Christians worldwide are urged to join a Sudan Global Day of Prayer on Sunday for the country’s first democratic elections in 24 years.
Sunday’s event is the culmination of a week of prayers. Christians from the United States and around the world joined Sudanese churches to pray for peaceful elections to take place from April 11 to 13. The historic elections could help pave the way for lasting peace, or, in a worst case scenario, spark another civil war.
“In 17 years of doing relief work in Sudan, we’ve witnessed so much horrific violence in this nation,” said Gary Lundstrom, vice president of Samaritan’s Purse International. “Yet with this historic election, Sudan sits at a crossroads and has an opportunity for long-term peace.
“We are asking every Christian to join us in prayer for the people of Sudan.”
For more than 21 years, Sudan was embroiled in a civil war sparked by a government effort to impose Islamic law on the mostly Christian south in 1983. The civil war was one of the longest lasting and deadliest wars of the late 20th century. About 2 million civilians were killed in southern Sudan and more than 4 million people displaced because of the violence.
The war also destroyed an estimated 500 churches in southern Sudan.

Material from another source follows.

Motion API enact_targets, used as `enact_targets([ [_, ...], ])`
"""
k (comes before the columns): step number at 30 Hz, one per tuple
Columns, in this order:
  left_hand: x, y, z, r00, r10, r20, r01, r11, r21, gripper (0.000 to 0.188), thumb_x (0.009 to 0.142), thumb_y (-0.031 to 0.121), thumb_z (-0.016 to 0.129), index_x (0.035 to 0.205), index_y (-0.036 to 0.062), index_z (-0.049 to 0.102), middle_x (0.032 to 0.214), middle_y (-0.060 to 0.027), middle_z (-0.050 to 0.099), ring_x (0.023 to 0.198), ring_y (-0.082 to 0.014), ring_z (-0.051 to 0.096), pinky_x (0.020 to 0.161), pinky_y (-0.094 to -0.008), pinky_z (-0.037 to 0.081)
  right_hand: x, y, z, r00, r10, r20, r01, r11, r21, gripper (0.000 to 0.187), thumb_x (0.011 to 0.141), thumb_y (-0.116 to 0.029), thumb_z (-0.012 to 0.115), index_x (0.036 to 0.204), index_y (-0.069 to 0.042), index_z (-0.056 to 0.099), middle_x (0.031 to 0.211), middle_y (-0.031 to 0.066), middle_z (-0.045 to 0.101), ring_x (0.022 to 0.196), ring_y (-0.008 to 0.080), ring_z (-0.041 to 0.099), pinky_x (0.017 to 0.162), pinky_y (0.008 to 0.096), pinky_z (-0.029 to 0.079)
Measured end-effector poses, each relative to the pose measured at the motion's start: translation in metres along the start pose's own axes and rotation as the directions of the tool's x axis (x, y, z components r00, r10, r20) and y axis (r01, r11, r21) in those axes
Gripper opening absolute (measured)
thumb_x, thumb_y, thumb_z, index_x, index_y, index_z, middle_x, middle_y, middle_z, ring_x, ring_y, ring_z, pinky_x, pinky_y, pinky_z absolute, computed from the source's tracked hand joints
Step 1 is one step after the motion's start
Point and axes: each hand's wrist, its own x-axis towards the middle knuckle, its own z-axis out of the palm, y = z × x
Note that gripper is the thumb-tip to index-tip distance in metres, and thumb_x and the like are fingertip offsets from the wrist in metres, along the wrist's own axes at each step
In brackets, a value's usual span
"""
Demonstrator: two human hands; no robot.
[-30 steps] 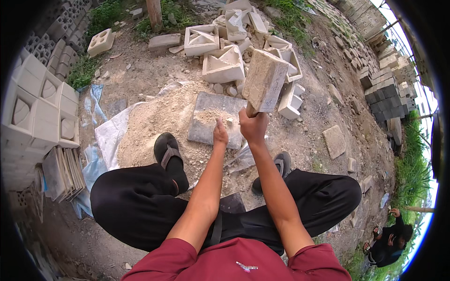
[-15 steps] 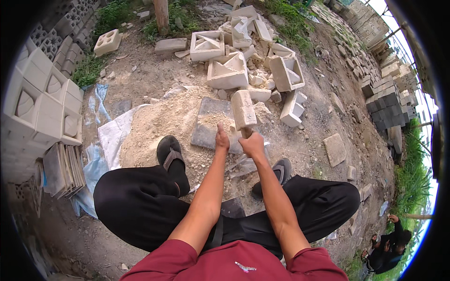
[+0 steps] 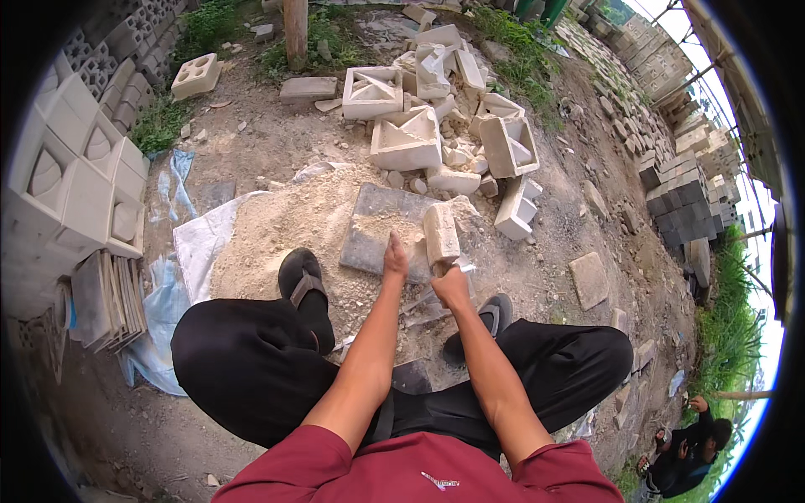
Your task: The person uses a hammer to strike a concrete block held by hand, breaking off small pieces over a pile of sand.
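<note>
- Right hand point(image 3: 452, 287) curls fingers round a mallet point(image 3: 439, 235), head toward 12 o'clock.
- Left hand point(image 3: 395, 257), at the right's 10 o'clock, is nearer the slab point(image 3: 377, 200); finger hold unclear.

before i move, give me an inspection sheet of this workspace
Surface: dark slab on the ground, strewn with pale powder
Job's things: mallet with a blocky head, at the slab's right side
Clutter: pale blocks, some broken, heaped beyond the slab
Hands: right hand grips the mallet below its head; left hand is at the slab, its hold unclear
Cables: nothing seen near the hands
Surroundings: block stacks at left, grass and another person at right
</note>
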Motion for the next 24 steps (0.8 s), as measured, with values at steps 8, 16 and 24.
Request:
enact_targets([
  [8,0.004,-0.002,0.005,1.0,0.013,-0.006,-0.013,1.0,0.009,0.074,0.098,0.056,0.024,0.139,-0.0045,0.039,0.141,-0.0257,0.042,0.134,-0.036,0.037,0.111,-0.0354,0.029,0.025,-0.057,-0.058,0.995,-0.051,-0.082,0.081,0.906,0.416,0.041,0.069,-0.023,0.07,0.09,0.01,0.058,0.069,0.0203,0.065,0.056,0.0277,0.067,0.059,0.0372,0.054],
  [16,0.002,-0.002,0.012,1.0,0.024,0.001,-0.024,1.0,0.017,0.073,0.098,0.055,0.026,0.138,-0.0039,0.04,0.139,-0.0259,0.044,0.133,-0.0365,0.038,0.11,-0.0356,0.03,-0.01,-0.022,0.004,0.982,-0.085,-0.167,0.13,0.95,0.283,0.042,0.069,-0.023,0.068,0.097,0.008,0.06,0.084,0.0261,0.067,0.084,0.0376,0.068,0.074,0.0411,0.053],
  [24,0.009,-0.004,0.002,1.0,0.013,0.009,-0.013,1.0,0.013,0.071,0.098,0.054,0.028,0.137,-0.0044,0.042,0.138,-0.0258,0.046,0.132,-0.0365,0.04,0.109,-0.0358,0.031,0.004,-0.057,-0.034,0.97,0.014,0.241,-0.074,0.968,0.241,0.041,0.069,-0.023,0.069,0.09,0.012,0.06,0.069,0.022,0.066,0.053,0.0253,0.067,0.053,0.0358,0.053],
])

Franklin Graham, president of Samaritan’s Purse, has vowed to rebuild all the destroyed churches. Thus far, the Christian humanitarian organization he heads has rebuilt 367 churches. Samaritan’s Purse has also built a hospital and provided clean water to the country’s people. In total, the organization has provided $83.7 million in relief assistance to Sudan since 2001.
Samaritan’s Purse is urging people to pray that all polling stations will be safe and secure, for peaceful elections, for political stability in Sudan, and for an end to the conflict in Darfur.
The April presidential and national elections are part of the 2005 Sudan Comprehensive Peace Agreement that ended the 21-year civil war. The CPA called for a government of national unity to be formed for a transitional period of six years. During this time, the South would be autonomous, and at the end of the six-year period a referendum would be held on the issue of a unified Sudan or secession of the South.
Next year the people of Sudan are scheduled to vote on whether South Sudan wants to remain one country with North Sudan or secede and become independent.
“We are praying that everything will run smoothly,” said James, a church pastor in Sudan whose last name was not given, to Samaritan’s Purse. “We are praying for the nation of Sudan.”